Time — why a Fibonacci-staged decay, not a single exponential. Signals age. The standard tool is exponential decay, which has exactly one knob: a half-life, a single constant rate at which the past stops mattering. The problem is that markets have memory at multiple timescales at once — last week's comp dominates, but the last cycle still echoes, and a single exponential is forced to pick one rate and betray the other. The THETA engine uses a Fibonacci-staged decay across 167 parameters precisely to approximate a heavier-tailed, multi-horizon memory cheaply: recent observations carry the most weight, while a fatter tail of older signal survives instead of being crushed to zero. It's a way of admitting that the market remembers on more than one clock.
Coupling — why an Ising model, not pairwise correlation. Here's the cross-disciplinary borrow I'm proudest of and most cautious about. The naive way to capture “parcels move together” is correlation — a static, pairwise number. But correlation can't generate collective behavior; it can only describe it after the fact. The ZETA Prime engine uses an LLM-conditioned Ising model instead.
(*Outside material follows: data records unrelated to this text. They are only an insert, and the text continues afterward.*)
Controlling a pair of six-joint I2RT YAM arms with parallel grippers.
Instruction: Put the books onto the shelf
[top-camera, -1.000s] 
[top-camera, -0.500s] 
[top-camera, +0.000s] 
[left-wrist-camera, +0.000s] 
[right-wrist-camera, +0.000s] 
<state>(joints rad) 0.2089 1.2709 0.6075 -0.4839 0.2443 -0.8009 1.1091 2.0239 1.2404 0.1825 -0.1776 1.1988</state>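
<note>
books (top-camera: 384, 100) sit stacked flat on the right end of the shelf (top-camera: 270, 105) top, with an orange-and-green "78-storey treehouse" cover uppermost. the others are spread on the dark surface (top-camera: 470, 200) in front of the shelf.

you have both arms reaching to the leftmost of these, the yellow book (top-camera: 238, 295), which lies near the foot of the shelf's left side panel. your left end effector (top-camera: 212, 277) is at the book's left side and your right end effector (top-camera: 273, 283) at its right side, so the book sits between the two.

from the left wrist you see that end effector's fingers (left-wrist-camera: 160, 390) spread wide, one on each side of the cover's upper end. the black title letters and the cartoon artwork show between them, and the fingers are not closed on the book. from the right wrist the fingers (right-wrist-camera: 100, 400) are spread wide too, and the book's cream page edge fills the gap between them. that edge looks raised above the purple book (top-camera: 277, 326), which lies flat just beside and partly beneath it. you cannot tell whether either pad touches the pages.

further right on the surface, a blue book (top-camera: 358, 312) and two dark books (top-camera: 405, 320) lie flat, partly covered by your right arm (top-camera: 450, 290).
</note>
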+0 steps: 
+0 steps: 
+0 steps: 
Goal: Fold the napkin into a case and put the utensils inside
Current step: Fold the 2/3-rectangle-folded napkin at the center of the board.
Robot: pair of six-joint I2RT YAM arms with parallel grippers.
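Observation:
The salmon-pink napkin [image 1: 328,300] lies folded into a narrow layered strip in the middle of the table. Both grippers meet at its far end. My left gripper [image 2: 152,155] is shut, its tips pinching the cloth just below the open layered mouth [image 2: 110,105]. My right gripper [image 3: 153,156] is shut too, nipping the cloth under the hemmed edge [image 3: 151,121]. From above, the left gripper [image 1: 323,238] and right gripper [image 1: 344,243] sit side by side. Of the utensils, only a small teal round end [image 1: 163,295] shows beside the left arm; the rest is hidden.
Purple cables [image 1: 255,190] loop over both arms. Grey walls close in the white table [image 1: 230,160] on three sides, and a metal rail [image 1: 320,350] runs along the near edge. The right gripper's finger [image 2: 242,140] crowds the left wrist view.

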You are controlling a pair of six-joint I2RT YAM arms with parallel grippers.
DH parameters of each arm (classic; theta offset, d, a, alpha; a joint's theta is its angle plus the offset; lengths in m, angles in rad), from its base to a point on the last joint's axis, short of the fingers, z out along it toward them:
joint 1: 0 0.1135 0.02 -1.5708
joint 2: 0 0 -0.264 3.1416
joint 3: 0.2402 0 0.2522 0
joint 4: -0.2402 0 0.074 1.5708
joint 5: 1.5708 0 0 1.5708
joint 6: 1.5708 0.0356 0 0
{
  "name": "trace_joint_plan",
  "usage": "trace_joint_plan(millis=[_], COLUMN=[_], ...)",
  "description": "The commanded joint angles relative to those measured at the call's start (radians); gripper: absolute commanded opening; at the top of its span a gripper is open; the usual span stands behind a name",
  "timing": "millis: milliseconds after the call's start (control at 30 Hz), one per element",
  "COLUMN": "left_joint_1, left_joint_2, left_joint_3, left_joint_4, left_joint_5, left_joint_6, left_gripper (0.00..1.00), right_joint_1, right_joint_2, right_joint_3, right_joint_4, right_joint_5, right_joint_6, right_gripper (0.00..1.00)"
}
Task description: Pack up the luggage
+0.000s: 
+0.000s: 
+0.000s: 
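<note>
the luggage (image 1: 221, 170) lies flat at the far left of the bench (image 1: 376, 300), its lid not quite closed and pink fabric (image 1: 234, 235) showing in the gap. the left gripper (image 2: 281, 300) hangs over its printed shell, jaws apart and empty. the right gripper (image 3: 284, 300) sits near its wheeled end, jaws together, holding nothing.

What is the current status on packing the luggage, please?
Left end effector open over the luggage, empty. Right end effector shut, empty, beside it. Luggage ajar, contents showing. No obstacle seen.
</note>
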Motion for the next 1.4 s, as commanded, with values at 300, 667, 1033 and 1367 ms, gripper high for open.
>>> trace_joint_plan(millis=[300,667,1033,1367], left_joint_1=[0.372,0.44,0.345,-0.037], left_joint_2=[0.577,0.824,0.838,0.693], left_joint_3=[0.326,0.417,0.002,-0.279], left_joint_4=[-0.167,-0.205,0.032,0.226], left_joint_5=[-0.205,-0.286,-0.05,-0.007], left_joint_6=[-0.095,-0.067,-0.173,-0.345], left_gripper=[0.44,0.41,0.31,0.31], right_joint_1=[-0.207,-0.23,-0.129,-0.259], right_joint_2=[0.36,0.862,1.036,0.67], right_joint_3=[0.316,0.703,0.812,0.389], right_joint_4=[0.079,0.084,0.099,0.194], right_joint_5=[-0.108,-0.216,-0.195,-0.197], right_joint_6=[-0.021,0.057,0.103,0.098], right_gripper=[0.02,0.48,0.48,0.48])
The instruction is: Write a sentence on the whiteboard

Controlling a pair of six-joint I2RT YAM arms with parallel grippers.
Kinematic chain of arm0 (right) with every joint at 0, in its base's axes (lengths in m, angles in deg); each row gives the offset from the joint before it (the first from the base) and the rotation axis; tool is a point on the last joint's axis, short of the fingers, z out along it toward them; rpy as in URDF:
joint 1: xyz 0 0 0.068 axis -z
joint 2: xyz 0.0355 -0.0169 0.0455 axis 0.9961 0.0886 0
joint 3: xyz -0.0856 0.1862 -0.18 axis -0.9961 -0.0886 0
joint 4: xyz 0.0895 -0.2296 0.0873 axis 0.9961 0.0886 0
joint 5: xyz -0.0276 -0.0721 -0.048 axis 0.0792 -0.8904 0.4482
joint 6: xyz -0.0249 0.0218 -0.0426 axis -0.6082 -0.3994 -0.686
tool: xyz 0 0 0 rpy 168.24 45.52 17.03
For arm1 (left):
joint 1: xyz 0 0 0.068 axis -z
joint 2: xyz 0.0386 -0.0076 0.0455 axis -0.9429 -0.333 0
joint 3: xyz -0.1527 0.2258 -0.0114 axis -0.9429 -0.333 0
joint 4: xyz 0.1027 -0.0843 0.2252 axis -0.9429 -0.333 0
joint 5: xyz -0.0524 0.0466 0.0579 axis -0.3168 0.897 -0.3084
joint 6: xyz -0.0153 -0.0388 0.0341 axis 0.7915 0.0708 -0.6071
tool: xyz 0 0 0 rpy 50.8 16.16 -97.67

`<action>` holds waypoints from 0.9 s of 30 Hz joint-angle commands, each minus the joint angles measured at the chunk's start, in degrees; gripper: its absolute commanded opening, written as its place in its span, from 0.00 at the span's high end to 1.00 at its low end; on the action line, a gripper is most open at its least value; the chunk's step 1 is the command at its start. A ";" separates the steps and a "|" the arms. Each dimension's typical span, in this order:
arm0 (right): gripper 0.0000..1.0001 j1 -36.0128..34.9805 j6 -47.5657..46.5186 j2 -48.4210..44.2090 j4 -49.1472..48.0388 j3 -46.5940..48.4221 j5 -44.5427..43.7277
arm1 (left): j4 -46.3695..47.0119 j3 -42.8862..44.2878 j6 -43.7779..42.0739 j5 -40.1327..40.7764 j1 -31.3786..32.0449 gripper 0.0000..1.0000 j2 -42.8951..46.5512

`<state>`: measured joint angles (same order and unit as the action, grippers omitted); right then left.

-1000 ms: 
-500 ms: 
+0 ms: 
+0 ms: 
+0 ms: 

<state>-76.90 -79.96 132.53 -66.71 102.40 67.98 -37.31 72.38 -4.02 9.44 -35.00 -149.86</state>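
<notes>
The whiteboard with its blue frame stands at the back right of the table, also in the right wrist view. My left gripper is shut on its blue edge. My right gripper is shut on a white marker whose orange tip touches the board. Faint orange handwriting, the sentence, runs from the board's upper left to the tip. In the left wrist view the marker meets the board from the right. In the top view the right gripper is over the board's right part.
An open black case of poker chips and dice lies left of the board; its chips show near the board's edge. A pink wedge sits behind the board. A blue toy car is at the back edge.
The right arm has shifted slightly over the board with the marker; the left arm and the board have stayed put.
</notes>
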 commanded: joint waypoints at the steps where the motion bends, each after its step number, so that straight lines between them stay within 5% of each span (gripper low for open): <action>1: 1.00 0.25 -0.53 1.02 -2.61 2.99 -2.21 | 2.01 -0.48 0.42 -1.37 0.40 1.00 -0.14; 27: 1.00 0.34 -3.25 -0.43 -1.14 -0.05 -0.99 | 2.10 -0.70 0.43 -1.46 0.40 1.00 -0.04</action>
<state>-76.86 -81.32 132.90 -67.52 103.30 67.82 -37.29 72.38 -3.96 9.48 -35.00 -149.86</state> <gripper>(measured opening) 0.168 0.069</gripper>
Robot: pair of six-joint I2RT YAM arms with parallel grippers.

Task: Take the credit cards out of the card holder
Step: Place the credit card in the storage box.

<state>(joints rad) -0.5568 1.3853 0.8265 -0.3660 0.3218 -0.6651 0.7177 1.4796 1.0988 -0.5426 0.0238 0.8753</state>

The Ising model comes from statistical physics: imagine each body as a spin that wants to align with its neighbors, with a coupling strength J and a “temperature” T that controls how much disorder the system tolerates. Its defining property — the one correlation can never reproduce — is the phase transition: at a critical temperature, a system of locally-coupled bodies will suddenly, collectively flip from disordered to ordered. That is the mathematical signature of a submarket “tipping” — the moment everyone seems to move at once. The LLM's job is to read unstructured signal and set the local fields and couplings; the Ising lattice turns those local states into emergent, market-wide behavior with a critical point you can watch approach.
Temperature — why GARCH, not a constant. That temperature T in the Ising field is not a constant, because market volatility isn't constant — it clusters. Big moves follow big moves; quiet follows quiet. We estimate T with a GARCH process (generalized autoregressive conditional heteroskedasticity), the standard tool for series where today's variance depends on yesterday's shocks and yesterday's variance. The alternative — assuming a fixed variance — would tell the Ising field the market is equally hot in a frenzy and a freeze, which is exactly backwards. GARCH lets the system literally take the temperature, and feed that temperature into how readily the field tips.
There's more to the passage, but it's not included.